JAKARTA - Prestasi pada SEA Games sudah tidak bisa lagi dijadikan ukuran standar keunggulan olahraga regional. Apalagi, pelaksanaan pesta olahraga dua tahunan negara-negara Asia Tenggara itu telah sarat dengan ego dan kepentingan tuan rumah untuk bisa menang. 

"SEA Games tidak bisa dijadikan ukuran atau standar keunggulan olahraga regional karena sarat dengan  ego dan kepentingan tuan rumah untuk menang," kata Ketua Satuan Pelaksanaan Program Indonesia Emas (Satlak Prima), Ahmad Soetipto di Jakarta, Minggu (17/7/2016). 

Pada SEA Games Council Meeting di Kuala Lumpur Malaysia 13-14 Juli 2016, Indonesia kecewa dengan keputusan yang menolak mempertandingkan cabang olahraga (cabor) unggulannya pada SEA Games Malaysia2017. 

Dari 13 cabor yang diusulkan hanya 3 cabor yang diterima. "Indonesia kehilangan peluang  24 keping emas akibat tidak dipertandingkannya sejumlah cabor yang menjadi lumbung medali bagi kontingen indonesia," katanya. 

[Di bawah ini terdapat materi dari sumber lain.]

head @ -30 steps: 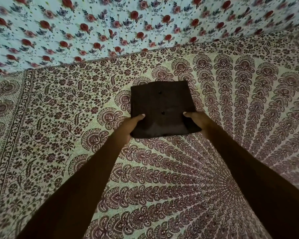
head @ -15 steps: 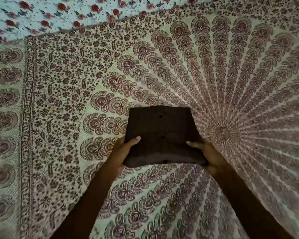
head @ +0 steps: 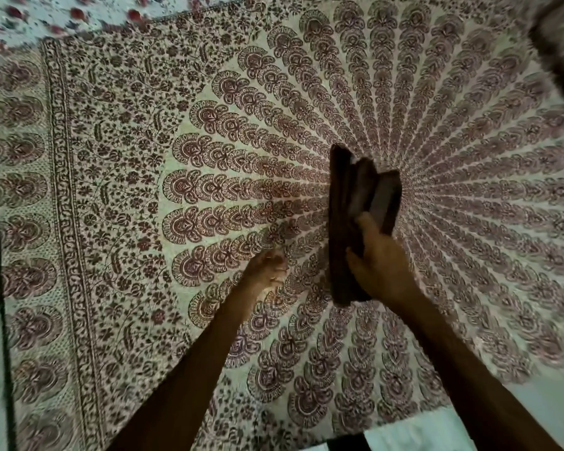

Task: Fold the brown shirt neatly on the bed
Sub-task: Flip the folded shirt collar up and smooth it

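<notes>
1. The right hand (head: 381, 265), just right of the middle of the frame, has its fingers clamped on the shirt (head: 342, 206).
2. The bed (head: 144, 157) fills almost the whole frame under a patterned sheet.
3. The shirt is a folded brown bundle in the middle, turned up on its edge. I cannot tell if it touches the bed.
4. The left hand (head: 267, 271), left of the shirt, holds nothing. Its fingers look loosely bent.
5. The folding looks done. Next, I think, the bundle must be laid down flat so the folds stay shut.
6. No writing or labels can be read.
</notes>
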### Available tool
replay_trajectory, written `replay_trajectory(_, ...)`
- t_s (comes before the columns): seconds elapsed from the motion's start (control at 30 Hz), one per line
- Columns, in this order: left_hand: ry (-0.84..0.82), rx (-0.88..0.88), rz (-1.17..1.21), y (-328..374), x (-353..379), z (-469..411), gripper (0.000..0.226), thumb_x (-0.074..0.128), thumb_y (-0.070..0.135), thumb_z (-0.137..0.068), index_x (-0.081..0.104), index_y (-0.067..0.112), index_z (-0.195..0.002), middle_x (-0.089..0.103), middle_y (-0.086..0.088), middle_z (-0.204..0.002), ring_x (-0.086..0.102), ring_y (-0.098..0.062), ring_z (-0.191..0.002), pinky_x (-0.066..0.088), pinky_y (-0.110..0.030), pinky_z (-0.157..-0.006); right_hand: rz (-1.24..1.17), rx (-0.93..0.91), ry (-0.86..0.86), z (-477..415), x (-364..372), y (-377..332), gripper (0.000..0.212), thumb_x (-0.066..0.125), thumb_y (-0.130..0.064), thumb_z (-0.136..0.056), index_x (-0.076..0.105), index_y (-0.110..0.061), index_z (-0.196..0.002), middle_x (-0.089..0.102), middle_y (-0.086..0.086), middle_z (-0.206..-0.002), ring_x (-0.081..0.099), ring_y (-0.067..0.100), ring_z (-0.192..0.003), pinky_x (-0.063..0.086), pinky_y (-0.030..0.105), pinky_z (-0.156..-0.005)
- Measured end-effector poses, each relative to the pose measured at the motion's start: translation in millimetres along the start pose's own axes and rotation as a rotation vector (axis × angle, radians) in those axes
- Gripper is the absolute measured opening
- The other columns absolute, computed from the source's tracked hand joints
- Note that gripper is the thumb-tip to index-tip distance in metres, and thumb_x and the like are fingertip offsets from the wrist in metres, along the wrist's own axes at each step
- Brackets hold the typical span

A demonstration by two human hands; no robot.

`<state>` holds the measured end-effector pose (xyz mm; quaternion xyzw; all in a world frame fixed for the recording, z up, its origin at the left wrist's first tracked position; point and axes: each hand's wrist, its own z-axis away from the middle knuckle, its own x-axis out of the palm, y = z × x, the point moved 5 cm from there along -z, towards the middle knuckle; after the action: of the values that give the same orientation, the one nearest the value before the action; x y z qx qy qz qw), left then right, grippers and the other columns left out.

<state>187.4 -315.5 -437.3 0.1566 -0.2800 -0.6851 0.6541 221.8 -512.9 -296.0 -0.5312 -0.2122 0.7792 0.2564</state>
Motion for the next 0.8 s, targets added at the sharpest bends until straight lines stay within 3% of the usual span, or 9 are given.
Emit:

Meski kecewa, kata Ahmad Sutjipto, Indonesia harus menyikapinya secara lebih rasional. "Satlak Prima tak akan menggerutu atau meratap tetapi akan menyesuaikan. Patokannya medali jauh lebih penting daripada keikutsertaan," katanya lagi.

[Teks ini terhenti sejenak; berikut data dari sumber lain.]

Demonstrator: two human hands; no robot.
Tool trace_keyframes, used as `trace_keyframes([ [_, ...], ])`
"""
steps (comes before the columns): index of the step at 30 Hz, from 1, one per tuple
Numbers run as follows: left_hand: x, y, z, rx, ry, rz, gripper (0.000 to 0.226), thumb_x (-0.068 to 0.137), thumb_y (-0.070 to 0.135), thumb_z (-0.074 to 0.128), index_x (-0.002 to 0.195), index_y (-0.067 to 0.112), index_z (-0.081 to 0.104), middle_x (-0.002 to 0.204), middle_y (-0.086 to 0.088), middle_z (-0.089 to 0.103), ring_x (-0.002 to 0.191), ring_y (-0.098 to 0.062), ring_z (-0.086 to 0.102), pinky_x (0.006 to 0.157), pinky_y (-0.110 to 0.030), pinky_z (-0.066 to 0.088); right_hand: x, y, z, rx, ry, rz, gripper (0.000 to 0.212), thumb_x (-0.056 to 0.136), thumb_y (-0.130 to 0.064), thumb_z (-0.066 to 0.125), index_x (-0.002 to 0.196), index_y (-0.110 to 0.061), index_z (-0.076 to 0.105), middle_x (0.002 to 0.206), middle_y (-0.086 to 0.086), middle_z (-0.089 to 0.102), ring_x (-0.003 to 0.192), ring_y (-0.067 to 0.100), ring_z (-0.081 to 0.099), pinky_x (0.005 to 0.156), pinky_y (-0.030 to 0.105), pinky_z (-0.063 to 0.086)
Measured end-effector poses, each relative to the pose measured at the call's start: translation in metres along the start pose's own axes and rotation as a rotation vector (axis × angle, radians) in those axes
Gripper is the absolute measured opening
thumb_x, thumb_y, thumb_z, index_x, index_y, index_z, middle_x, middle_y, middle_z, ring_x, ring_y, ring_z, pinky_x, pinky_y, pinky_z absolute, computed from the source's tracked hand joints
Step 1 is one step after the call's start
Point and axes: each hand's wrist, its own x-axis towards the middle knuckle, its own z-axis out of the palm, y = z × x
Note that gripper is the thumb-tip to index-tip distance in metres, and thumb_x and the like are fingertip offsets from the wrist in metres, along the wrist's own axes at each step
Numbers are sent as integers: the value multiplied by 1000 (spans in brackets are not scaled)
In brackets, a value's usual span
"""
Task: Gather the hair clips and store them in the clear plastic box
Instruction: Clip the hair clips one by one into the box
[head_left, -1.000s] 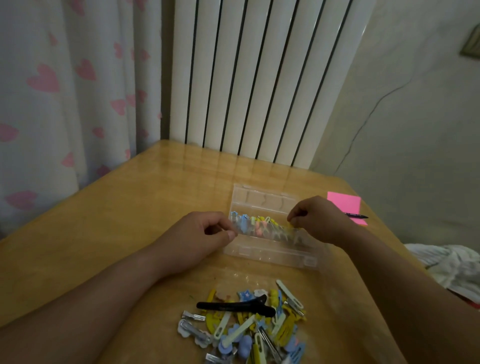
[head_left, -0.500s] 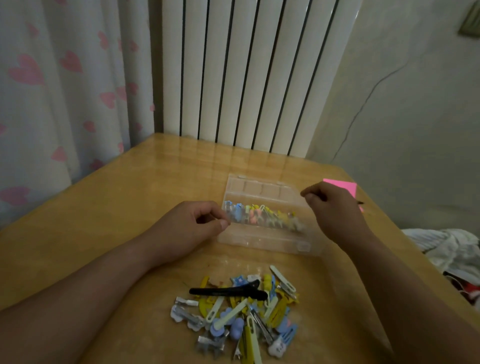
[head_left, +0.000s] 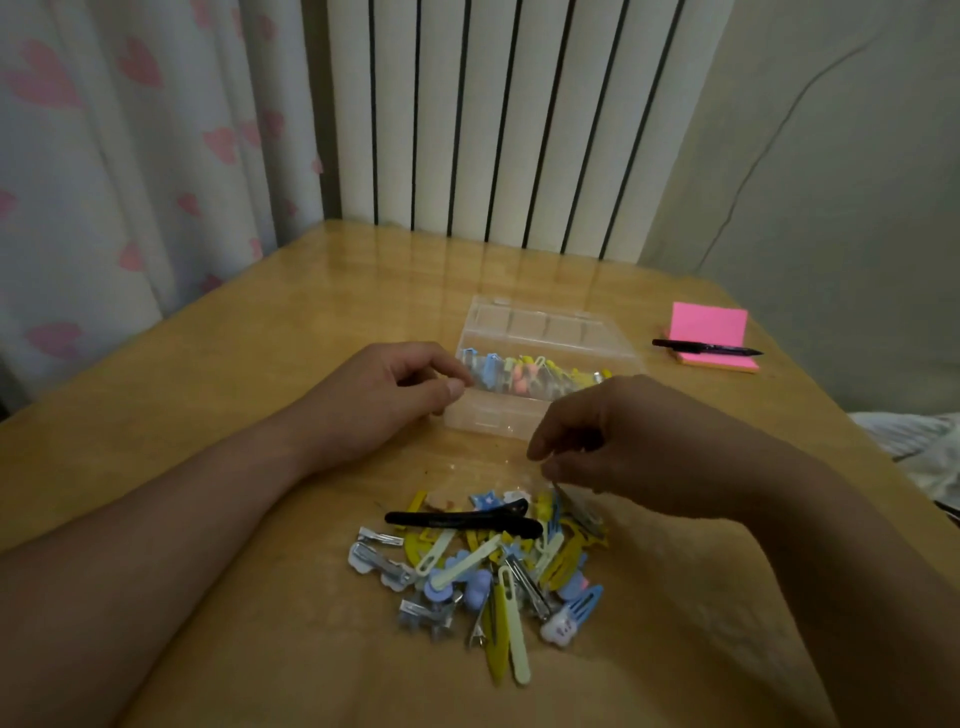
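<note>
Hair clips (head_left: 467, 566) lie piled on the table (head_left: 208, 415) near the clear plastic box (head_left: 545, 332), whose left end the left hand (head_left: 384, 400) grips, while the right hand (head_left: 639, 447) pinches a grey clip (head_left: 569, 499) at the pile's edge.

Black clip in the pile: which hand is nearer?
Right. The right hand hangs just beside the black clip's right end; the left hand is farther back, holding the clear plastic box's left end.

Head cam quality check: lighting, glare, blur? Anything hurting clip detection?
Head view: dim, flat light; glossy table mirrors the radiator as pale streaks; clear box low-contrast, walls barely visible; right hand slightly blurred, over the clip pile at its far edge; radiator ribs fan out, wide-angle distortion.
</note>
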Motion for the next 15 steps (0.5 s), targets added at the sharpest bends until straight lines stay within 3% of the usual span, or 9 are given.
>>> trace_keyframes([
  [3,0,-1,1,8,0,4,14,101,29,69,107,36,79,94,-5,75,94,-23,71,89,-35,55,0,-7,4,-76,-75,-21,24,98,-40,71,122,-42,73,102,-23,69,90,-1,65,77,17,51],
  [7,1,-2,0,-3,2,0,13,101,29,69,105,36,80,92,-5,75,93,-24,70,88,-36,55,1,-13,9,-111,-110,-57,26,102,-38,66,127,-43,71,104,-24,65,92,0,63,74,13,48],
  [15,1,-4,0,-4,0,0,13,101,28,68,105,34,79,92,-2,76,91,-19,71,85,-30,54,6,-24,24,-183,-64,-71,15,96,-41,66,111,-38,67,100,-16,64,88,2,59,76,25,52],
])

  Untuk itu, kata mantan Kepala Staf Angkatan Laut (KSAL), Satlak Prima menyarankan agar pemerintah Indonesia mengambil kebijakan dengan hanya mengirim kontingen yang betul betul siap untuk meraih medali pada SEA Games Malaysia 2017. 

"Tidak ada masalah jika jumlah kontingen Indonesia menjadi kecil dengan adanya kebijakan tersebut tetapi presentase atau winning rate akan tinggi. Akan lebih baik jika kita lebih fokus persiapan menghadapi tuan rumah Asian Games 2018," tegasnya.   

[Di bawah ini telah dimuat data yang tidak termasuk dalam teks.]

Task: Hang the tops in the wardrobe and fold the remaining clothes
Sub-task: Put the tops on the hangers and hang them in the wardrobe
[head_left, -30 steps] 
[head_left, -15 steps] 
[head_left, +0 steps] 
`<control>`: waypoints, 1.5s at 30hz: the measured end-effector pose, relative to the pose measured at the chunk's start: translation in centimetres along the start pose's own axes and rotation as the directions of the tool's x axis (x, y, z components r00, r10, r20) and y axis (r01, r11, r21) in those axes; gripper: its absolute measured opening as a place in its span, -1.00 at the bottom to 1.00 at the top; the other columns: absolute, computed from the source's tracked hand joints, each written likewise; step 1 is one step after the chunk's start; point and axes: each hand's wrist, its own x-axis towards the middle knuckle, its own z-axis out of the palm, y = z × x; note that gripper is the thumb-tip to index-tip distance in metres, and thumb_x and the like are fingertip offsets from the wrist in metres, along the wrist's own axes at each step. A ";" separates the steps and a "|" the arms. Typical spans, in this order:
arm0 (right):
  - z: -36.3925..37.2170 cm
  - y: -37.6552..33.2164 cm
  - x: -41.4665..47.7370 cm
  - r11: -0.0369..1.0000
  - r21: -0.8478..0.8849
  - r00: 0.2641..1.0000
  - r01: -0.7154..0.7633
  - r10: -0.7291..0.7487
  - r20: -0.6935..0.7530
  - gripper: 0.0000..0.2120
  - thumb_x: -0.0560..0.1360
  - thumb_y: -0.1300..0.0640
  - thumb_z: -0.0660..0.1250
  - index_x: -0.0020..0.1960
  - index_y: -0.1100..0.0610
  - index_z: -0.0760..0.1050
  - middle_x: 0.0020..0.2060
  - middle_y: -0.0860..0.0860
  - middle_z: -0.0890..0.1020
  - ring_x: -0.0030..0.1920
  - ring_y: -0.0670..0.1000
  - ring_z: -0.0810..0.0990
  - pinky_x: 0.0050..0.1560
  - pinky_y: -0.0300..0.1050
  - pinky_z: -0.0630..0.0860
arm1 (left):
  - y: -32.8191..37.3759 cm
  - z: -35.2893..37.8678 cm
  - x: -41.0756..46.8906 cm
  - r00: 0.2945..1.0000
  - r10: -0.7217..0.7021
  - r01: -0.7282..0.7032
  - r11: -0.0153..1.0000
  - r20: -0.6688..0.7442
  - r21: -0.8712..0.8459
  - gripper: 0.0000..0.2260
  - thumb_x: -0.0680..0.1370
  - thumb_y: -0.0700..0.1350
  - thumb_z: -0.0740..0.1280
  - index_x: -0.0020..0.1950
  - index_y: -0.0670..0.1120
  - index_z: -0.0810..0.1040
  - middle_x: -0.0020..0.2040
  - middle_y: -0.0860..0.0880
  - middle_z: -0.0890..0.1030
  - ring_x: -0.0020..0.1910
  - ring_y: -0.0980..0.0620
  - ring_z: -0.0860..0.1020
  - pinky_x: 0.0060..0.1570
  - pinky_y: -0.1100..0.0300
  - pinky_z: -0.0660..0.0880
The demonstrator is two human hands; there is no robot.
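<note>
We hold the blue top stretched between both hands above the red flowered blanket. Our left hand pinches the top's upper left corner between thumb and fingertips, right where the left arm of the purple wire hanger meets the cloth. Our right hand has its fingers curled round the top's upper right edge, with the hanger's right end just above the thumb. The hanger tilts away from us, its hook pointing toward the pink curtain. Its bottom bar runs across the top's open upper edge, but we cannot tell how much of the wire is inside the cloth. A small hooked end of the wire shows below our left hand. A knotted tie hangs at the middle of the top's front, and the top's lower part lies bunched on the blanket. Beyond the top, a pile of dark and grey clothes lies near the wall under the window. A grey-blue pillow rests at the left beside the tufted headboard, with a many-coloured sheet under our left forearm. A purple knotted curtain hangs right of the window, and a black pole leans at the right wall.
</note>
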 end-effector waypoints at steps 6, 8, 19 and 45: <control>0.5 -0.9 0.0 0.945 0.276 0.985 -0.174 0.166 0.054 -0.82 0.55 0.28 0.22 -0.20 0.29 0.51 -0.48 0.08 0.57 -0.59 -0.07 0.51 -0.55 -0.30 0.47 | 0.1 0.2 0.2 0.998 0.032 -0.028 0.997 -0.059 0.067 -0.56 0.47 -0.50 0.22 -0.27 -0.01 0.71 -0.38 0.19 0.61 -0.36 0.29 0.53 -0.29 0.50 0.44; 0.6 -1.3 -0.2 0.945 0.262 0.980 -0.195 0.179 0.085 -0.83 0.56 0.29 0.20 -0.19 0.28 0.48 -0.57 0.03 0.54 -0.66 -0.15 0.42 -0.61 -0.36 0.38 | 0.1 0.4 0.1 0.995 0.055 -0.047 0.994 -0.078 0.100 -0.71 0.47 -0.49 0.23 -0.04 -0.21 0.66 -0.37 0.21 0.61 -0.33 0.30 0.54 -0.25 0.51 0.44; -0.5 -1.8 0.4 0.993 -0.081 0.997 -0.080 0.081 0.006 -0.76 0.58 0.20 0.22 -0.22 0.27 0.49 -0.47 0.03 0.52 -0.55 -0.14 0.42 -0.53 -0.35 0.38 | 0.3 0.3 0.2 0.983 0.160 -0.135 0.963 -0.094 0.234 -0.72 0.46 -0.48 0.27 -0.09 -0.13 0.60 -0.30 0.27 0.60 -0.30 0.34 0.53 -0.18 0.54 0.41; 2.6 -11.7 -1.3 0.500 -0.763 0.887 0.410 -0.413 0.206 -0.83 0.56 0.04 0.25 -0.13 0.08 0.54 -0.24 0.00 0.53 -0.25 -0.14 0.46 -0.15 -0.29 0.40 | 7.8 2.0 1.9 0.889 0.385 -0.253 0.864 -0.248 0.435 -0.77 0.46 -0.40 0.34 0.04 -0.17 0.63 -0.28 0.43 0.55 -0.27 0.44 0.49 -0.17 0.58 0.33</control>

Dengan adanya kebijakan itu, Ahmad Sutjipto meminta cabor yang sama sekali tidak berpeluang meraih medali legowo. "Investasi prestasi kan lebih baik dialihkan ke cabor yang berpeluang," katanya. Kekecewaan juga dilontarkan Wakil Ketua Umum PB PODSI, Budiman. "Kita kecewa canoeing, rowing dan tradisional boat race tak dipertandingkan," ujarnya.

  Menurutnya,  SEA Games Federation harus melakukan revolusi dengan lebih mengutamakan cabor Olimpiade. "Kalau tidak ada revolusi, prestasi olahraga negara-negara anggota akan terpuruk terus, tidak akan bisa melewati negara negara Asia Timur atau ex Rusia plus India dalam Asian Games maupun Olympic Games," katanya. 

"Seharusnya mempertandingkan 28 cabang Olympic Games plus 6 cabang non Olympic Games yang ditentukan oleh tuan rumah sebagai previlage menjadi tuan rumah. Bukan semau-maunya," tambah Budiman. (***)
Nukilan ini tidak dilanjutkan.